March 2017

National Happy Service | From Roy Lilley

Roy Lilley has written down what so many of us talk about so often. Enjoy, and be good to hear your thoughts.

This is what he has shared today (1st March)


You have to be watching like a hawk.

Slowly the last vestiges of Andrew Lansley’s potty ideas are being airbrushed away.

The Trust Development Authority… remember them?  Swallowed up by Monitor. Monitor?  Where have they gone?

CCGs, merging and federating and getting ever closer to what PCTs used to look like.

The Department of Health, supposedly working, arms length, via an annual list of things-to-do, called The Mandate, is all-over-everything on an hourly basis; blind political panic.

Why is this happening?  Because Lansley’s cuckoo idea that you could run the NHS with no one in charge, ‘distributed leadership’ and CCGs the size of a bridge club… doesn’t work.

Getting back to something like a head-office, a regional office a district office and the local front-line made sense in 1948 and it still makes sense today.

The absence of a strategic hand to pull things together, a muddle of regulators and a tangled front-line was never going to work.

Slowly the NHS is getting back into a workable shape.

The next moves are well under way but unless you are a student of the House of Common’s select committee system you won’t know.  Indeed if you are a student and a close observer of the Health Select Committee you still won’t know.

Tarzan saved the announcement of his next changes for the Public Accounts Committee.  Good move.  He knows where the power really is.  The Treasury.

The STPs, some looking rather battered, will be shaping the future.  They’re to be called ‘transformation areas’ and are mapping out the future landscape.  Far from remaining a coalition of the willing, they are to have ‘governance rights’.  As near as damn it; strategic health authorities.

They are to have teeth, some money and a boss.

If you want more proof, Tarzan told the PAC; STPs are to ‘marshal’ CCGs and NHSE regional teams.

‘Marshal’ to do what?  Expect around a quarter of the STPs to morph into accountable care organisations.  ACOs; vertically integrated care systems working on a population based, captitated budget… without a commissioner in sight.

We used to call ACOs ‘district health authorities’.

CCGs will have a diminishing influence and a good thing to.  Few of them can claim any success.  They created a costly undergrowth that needs digging up and dumping on the compost heap of NHS ideas that didn’t work.

GPs can get back to being GPs.

In an era of austerity, uncertainty and demand outstripping supply there are few who won’t welcome these sensible and long overdue moves, back to reality and common sense.

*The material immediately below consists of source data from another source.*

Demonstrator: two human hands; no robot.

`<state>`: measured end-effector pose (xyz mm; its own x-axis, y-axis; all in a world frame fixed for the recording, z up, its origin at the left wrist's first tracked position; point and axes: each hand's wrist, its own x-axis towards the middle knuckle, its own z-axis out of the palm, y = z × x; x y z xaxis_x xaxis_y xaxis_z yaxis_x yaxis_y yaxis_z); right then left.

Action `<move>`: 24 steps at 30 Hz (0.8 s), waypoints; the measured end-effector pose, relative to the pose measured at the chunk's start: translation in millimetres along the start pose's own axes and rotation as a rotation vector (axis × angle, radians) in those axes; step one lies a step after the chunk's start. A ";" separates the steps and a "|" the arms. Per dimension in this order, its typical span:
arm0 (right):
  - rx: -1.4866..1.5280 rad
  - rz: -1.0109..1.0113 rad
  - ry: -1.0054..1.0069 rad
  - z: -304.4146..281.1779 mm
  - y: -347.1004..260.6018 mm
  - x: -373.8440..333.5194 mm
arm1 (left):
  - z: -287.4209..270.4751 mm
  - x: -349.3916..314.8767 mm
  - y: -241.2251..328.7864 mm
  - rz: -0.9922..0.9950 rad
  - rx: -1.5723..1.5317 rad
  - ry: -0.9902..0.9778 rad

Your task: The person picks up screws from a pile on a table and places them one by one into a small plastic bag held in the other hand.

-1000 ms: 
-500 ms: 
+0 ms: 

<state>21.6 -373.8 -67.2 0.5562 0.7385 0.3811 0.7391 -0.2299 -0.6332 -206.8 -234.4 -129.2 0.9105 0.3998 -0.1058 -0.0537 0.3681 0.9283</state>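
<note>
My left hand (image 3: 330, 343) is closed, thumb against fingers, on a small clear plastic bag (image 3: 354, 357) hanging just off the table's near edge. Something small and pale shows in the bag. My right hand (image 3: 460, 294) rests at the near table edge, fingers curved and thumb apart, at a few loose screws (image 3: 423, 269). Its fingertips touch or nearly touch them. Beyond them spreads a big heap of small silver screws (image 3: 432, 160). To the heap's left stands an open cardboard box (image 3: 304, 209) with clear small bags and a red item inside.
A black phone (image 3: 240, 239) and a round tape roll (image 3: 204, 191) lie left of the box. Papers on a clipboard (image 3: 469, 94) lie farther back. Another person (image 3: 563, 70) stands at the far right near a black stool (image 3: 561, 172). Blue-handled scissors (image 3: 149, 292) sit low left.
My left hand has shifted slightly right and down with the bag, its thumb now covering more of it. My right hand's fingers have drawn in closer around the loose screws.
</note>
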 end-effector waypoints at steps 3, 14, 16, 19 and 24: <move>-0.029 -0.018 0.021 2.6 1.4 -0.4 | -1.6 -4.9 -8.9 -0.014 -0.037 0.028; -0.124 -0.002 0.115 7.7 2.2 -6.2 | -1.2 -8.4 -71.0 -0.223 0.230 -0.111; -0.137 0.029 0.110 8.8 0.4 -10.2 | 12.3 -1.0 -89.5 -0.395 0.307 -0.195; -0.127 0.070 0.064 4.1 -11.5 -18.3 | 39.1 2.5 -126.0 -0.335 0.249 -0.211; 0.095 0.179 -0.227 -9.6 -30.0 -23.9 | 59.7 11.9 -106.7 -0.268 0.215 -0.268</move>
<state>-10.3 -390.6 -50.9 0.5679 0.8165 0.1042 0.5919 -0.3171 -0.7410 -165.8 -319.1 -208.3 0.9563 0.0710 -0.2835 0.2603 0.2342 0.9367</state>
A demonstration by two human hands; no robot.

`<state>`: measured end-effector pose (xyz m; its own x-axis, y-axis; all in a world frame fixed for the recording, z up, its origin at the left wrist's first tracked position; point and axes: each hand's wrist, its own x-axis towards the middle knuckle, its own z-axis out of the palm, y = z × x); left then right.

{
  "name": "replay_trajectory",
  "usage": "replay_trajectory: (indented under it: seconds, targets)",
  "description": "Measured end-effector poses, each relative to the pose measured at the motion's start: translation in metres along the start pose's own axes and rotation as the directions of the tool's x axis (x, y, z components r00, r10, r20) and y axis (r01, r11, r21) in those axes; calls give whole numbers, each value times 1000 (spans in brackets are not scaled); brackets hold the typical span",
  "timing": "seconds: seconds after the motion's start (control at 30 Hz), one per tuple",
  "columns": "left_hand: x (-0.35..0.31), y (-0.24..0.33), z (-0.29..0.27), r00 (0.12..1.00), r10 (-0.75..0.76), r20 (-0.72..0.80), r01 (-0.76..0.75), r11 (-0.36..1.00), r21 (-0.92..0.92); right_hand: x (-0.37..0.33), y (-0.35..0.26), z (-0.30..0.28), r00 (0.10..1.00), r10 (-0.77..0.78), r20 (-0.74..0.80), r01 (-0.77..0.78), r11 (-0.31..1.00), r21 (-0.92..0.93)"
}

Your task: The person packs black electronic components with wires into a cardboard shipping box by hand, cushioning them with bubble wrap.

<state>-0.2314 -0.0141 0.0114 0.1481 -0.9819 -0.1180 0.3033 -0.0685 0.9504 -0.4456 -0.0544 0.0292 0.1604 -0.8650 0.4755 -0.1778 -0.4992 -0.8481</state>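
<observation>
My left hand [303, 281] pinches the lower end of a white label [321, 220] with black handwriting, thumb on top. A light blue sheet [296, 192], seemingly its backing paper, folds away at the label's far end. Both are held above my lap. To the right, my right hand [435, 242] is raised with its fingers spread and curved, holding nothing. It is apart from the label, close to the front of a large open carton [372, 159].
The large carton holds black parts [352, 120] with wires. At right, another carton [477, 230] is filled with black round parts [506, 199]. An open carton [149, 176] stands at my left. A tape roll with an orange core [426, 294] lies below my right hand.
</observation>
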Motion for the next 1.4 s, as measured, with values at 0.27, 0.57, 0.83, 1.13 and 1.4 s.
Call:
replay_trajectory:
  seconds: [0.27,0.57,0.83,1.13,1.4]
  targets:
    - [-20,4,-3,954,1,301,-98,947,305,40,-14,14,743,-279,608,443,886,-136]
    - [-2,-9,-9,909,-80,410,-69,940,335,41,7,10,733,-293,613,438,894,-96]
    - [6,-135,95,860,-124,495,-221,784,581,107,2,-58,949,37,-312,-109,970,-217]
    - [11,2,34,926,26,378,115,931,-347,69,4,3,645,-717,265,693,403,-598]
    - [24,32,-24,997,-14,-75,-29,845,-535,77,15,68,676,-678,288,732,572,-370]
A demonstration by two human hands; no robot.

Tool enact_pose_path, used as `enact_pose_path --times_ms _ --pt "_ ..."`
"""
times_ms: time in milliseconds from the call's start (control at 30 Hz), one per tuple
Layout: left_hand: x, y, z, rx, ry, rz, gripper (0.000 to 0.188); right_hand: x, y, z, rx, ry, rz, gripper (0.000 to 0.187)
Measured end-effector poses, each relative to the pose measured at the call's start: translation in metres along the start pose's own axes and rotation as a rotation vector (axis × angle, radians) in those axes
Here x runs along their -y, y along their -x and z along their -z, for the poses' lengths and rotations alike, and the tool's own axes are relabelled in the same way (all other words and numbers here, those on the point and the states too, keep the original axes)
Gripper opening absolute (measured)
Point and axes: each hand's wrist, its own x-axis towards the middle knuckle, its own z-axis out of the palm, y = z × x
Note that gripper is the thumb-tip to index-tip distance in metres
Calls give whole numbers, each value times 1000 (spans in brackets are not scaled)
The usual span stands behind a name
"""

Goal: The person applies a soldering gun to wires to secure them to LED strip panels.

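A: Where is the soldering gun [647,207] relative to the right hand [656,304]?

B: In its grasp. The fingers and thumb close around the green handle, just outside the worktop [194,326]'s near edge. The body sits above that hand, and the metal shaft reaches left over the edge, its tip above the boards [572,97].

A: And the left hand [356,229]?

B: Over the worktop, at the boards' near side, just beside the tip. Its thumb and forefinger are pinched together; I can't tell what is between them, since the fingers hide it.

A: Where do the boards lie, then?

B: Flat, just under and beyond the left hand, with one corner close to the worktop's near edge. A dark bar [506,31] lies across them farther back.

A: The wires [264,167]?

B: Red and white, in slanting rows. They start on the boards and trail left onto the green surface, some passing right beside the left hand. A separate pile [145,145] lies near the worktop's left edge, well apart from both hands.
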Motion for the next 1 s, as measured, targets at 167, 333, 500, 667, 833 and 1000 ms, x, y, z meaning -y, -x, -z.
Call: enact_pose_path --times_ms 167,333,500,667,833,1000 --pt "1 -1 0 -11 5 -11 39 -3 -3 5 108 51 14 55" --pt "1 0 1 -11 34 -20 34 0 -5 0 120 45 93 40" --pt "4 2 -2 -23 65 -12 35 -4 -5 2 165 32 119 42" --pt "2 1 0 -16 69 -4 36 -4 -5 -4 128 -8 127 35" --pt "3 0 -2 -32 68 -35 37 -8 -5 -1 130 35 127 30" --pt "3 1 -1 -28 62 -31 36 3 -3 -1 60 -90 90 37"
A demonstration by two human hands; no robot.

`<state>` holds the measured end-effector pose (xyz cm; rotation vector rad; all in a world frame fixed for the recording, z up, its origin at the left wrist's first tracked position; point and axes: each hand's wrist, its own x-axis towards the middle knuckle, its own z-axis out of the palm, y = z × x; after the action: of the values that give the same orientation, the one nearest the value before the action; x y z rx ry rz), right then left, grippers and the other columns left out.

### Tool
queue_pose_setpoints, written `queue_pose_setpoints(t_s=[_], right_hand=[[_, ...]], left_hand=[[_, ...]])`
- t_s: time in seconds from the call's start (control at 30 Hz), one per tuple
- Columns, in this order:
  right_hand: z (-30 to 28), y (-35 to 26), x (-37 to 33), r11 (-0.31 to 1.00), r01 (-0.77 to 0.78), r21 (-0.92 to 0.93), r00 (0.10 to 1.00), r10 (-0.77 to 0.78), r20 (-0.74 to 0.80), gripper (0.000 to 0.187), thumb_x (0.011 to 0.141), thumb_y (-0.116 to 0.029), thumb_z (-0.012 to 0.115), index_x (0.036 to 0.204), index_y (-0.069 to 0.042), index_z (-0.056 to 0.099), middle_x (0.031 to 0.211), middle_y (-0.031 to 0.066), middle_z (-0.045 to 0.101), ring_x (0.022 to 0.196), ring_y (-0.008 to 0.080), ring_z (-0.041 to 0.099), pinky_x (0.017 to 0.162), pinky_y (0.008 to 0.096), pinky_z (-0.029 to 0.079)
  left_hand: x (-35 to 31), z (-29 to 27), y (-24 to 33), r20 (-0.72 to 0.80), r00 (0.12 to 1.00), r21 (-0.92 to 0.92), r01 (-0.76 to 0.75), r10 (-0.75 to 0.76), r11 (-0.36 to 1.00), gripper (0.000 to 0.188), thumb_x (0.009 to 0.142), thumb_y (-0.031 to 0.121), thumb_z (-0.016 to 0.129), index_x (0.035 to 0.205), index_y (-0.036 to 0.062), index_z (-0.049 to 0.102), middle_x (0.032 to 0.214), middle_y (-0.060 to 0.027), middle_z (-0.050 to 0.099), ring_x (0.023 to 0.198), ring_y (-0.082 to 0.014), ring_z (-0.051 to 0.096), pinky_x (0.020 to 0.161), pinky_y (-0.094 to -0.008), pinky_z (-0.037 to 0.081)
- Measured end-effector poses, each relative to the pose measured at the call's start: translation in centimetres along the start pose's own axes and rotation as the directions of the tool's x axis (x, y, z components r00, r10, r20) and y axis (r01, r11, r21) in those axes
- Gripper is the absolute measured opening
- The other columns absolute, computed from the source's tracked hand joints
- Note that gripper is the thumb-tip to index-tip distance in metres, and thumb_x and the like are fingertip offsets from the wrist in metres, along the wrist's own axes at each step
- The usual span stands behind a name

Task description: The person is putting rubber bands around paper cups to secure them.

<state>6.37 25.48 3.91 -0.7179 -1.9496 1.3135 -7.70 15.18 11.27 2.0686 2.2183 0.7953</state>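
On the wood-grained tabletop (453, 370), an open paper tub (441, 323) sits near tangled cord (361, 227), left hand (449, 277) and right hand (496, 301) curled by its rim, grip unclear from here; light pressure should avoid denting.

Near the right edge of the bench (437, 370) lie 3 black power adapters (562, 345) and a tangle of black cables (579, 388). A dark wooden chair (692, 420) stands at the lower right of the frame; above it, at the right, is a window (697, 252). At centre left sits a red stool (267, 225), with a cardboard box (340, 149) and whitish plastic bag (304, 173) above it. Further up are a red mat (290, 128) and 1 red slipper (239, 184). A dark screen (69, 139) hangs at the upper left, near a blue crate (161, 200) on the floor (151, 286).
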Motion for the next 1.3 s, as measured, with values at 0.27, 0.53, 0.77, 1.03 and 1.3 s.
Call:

What is even more interesting; no MP was troubled in the making of the new NHS.  No parliamentary time.  I doubt if few MPs will have any idea what is going on.

If only Andrew Lansley had resisted the lure of legislation and simply taken the pre-2010 NHS, cut the number of PCTs by half, introduced a management cost-cap and put more docs in the driving seat, his ideas might be alive to tell the tale.

He can’t say he wasn’t told.  He can’t say the NHS didn’t collectively beg him to give up with the H&SCAct.  The Prime Minister almost lost his nerve and ordered a pause.  The streets were full of protesters, social media full of abuse and the unions and Royal Colleges (apart from the surgeons) all spoke with a single voice; ‘don’t do it’.

But he did and now it is quietly unpicked.  I doubt there will be few tears.

A silently as a cat-burglar and with the quiet menace of a submarine slipping along-side, the H&SCAct is being hollowed out and for the first time since 1990 the NHS is set to become a purchaser-free zone.

The trick will be to create the new NHS ‘slim-line’.  There is a fortune to be saved by putting an end to the costly, annual ritual of tendering.

The Five Year Forward View, now only 200-odd weeks left, is starting to look jaded.  It is due for a refresh in a couple of weeks time.  I’m hoping for radical, bold, innovative and smart.

These stealth moves are clever, thoughtful; the antithesis of Lansley.

Now let’s sort out targets, the destructive, pointless CQC and see if we can get back to the National Happy Service.